### Recorded data

================

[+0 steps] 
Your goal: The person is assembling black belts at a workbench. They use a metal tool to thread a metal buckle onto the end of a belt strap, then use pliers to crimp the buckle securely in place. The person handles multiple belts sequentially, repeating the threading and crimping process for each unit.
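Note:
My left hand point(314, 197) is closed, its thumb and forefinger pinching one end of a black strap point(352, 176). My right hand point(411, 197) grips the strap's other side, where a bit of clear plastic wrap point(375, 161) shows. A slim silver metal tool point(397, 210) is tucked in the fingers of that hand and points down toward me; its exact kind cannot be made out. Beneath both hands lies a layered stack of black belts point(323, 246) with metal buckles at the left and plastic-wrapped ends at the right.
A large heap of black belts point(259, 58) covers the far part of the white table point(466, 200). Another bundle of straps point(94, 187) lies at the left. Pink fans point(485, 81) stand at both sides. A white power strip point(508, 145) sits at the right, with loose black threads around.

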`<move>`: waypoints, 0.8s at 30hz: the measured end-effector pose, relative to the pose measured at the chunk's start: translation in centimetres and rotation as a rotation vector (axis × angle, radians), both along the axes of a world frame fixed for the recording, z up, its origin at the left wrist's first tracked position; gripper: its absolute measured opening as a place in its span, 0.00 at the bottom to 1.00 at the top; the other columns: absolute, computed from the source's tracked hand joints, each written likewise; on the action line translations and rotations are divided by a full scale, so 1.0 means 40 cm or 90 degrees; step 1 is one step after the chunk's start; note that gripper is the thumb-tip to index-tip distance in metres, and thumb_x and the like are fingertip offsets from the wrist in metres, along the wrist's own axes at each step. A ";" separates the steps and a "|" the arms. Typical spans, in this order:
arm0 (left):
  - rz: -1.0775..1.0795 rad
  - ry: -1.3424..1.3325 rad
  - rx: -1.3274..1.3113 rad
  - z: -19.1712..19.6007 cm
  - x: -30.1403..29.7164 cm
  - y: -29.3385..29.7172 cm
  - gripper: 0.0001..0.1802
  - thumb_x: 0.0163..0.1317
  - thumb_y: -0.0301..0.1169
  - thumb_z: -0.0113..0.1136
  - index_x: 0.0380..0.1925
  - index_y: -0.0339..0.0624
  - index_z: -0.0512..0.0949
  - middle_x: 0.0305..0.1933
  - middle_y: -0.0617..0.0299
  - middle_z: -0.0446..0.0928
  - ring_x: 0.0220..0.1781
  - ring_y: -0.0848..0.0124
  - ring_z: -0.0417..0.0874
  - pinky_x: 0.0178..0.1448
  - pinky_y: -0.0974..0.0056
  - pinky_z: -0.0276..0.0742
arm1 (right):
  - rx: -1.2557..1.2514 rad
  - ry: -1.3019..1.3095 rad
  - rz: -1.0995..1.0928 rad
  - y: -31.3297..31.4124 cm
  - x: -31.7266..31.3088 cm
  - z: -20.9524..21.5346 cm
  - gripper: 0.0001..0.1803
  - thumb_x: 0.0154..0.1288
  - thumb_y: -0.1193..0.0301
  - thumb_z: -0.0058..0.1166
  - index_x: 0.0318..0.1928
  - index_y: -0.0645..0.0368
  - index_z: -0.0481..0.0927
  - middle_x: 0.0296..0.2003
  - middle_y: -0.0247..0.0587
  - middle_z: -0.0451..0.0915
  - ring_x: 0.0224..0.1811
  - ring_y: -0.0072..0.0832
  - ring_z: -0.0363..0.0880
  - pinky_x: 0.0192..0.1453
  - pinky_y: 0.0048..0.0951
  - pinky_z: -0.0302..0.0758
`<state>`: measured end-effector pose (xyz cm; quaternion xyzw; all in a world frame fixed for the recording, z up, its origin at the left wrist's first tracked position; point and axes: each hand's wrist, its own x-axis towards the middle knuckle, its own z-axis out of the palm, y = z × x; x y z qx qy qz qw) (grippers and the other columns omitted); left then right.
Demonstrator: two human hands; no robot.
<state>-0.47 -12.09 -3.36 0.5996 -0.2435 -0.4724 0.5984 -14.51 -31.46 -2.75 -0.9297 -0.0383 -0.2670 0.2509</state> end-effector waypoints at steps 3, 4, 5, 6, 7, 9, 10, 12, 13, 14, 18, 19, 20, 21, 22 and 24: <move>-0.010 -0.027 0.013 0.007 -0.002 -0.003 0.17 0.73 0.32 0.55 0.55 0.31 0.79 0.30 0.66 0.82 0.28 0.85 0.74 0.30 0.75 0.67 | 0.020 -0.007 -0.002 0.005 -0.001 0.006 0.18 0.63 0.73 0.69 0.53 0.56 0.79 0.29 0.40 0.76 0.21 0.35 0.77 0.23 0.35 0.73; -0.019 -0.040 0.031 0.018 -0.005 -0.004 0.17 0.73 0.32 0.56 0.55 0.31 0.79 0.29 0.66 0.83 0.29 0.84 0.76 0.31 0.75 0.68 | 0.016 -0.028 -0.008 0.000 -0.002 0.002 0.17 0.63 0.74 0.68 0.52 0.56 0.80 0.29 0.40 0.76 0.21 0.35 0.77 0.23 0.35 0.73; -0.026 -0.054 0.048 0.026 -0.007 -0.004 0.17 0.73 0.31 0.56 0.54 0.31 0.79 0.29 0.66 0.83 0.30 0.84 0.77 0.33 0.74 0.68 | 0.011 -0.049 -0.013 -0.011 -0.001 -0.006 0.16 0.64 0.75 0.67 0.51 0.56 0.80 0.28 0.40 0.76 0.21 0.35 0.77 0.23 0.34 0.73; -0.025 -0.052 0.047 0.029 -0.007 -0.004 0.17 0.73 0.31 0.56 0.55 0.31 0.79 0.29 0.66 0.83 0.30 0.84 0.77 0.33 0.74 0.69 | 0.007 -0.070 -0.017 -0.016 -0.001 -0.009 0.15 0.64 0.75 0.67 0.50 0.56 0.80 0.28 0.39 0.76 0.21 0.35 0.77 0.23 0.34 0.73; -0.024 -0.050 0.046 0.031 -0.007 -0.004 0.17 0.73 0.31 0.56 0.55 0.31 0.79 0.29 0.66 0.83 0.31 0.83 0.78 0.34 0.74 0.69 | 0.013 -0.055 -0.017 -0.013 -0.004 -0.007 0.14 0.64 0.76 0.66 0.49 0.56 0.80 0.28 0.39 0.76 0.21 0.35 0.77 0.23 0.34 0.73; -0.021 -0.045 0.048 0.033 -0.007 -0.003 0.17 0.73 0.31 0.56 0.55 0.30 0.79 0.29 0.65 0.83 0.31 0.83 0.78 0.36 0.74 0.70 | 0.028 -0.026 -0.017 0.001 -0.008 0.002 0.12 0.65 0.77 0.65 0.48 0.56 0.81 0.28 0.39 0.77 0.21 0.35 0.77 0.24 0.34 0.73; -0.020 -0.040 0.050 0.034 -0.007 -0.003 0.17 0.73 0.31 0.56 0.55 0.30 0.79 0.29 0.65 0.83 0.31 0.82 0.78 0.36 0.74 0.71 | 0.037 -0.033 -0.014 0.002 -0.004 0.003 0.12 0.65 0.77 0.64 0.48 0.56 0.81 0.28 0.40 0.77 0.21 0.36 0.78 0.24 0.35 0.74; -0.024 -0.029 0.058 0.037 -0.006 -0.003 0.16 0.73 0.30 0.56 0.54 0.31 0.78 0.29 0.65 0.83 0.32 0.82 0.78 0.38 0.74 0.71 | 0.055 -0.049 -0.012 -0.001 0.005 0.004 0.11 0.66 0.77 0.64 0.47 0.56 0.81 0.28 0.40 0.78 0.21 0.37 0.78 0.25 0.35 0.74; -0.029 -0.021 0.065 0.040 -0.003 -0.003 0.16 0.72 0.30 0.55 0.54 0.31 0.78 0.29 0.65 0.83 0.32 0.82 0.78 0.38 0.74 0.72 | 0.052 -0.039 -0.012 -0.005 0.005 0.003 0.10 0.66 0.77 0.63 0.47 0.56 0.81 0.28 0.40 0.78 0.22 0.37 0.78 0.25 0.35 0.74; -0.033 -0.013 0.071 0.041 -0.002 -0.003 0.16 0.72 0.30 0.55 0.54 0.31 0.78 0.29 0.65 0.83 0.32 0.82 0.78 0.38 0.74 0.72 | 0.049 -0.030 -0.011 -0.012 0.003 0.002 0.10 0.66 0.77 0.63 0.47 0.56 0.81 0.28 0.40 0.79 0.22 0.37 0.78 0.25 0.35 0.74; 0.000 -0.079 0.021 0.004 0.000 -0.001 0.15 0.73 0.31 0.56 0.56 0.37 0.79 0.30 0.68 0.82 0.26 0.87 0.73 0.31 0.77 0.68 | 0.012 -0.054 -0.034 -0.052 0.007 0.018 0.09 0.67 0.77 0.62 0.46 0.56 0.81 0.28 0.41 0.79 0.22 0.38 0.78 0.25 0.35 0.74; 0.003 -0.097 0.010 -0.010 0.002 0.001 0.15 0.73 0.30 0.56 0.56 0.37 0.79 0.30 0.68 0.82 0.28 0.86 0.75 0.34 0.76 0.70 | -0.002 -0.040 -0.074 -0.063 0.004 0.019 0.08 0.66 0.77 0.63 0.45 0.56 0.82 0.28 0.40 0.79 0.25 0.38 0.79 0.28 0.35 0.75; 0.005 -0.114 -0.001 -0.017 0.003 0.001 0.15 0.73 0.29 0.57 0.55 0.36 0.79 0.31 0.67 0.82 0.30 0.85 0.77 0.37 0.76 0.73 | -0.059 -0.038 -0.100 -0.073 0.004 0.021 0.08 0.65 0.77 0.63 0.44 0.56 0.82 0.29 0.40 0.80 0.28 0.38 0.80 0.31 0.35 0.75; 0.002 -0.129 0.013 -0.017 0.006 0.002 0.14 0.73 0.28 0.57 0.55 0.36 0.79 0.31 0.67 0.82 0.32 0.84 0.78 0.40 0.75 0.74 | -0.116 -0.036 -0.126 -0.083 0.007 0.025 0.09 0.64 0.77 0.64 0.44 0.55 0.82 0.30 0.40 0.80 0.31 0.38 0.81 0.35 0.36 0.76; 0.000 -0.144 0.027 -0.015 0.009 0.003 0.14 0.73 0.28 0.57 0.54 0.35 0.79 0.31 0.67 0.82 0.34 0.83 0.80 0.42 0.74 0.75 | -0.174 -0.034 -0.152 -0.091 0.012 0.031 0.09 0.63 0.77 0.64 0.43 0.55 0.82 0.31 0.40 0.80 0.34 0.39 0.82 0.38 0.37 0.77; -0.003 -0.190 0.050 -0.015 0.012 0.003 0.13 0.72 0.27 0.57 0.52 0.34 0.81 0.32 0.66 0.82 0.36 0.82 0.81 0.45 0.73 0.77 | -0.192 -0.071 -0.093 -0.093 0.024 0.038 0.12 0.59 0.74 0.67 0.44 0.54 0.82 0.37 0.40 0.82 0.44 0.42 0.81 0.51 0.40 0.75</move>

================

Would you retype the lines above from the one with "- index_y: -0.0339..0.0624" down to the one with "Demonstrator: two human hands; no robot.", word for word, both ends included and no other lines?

  - index_y: -0.0339..0.0624
  - index_z: -0.0512..0.0949
  - middle_x: 0.0305..0.1933
  - middle_y: -0.0617..0.0299
  - middle_z: -0.0446..0.0928
  - ring_x: 0.0220..0.1781
  - ring_y: -0.0848..0.0124
  - ring_z: -0.0417..0.0874
  - pinky_x: 0.0178..0.1448
  - pinky_y: -0.0974..0.0056
  - pinky_z: -0.0276..0.0742
arm1 (right):
  - rx: -1.2557..1.2514 rad
  - ry: -1.3019..1.3095 rad
  - rz: -1.0995..1.0928 rad
  - y: -31.3297..31.4124 cm
  - x: -31.7266..31.3088 cm
  - z: -20.9524..21.5346 cm
  - gripper: 0.0001..0.1803
  - thumb_x: 0.0154..0.1288
  - thumb_y: -0.1193..0.0301
  - thumb_z: -0.0058..0.1166
  - index_x: 0.0318..0.1928
  - index_y: -0.0645..0.0368
  - index_z: -0.0481..0.0927
  - middle_x: 0.0296..0.2003
  - middle_y: -0.0247..0.0587
  - middle_z: -0.0451..0.0915
  - ring_x: 0.0224..0.1811
  - ring_y: -0.0072..0.0832
  - ring_z: -0.0363..0.0880
  - pinky_x: 0.0192..0.1453
  - pinky_y: 0.0048..0.0951
  - pinky_z: -0.0302..0.0758
`<state>`: measured end-effector pose (xyz cm; quaternion xyzw; all in a world frame fixed for the recording, z up, its origin at the left wrist's first tracked position; point and axes: each hand's wrist, its own x-axis towards the middle knuckle, its own z-axis out of the palm, y = z × x; x y z qx qy qz qw) (grippers and the other columns omitted); left then right.
Demonstrator: two human hands; no robot.

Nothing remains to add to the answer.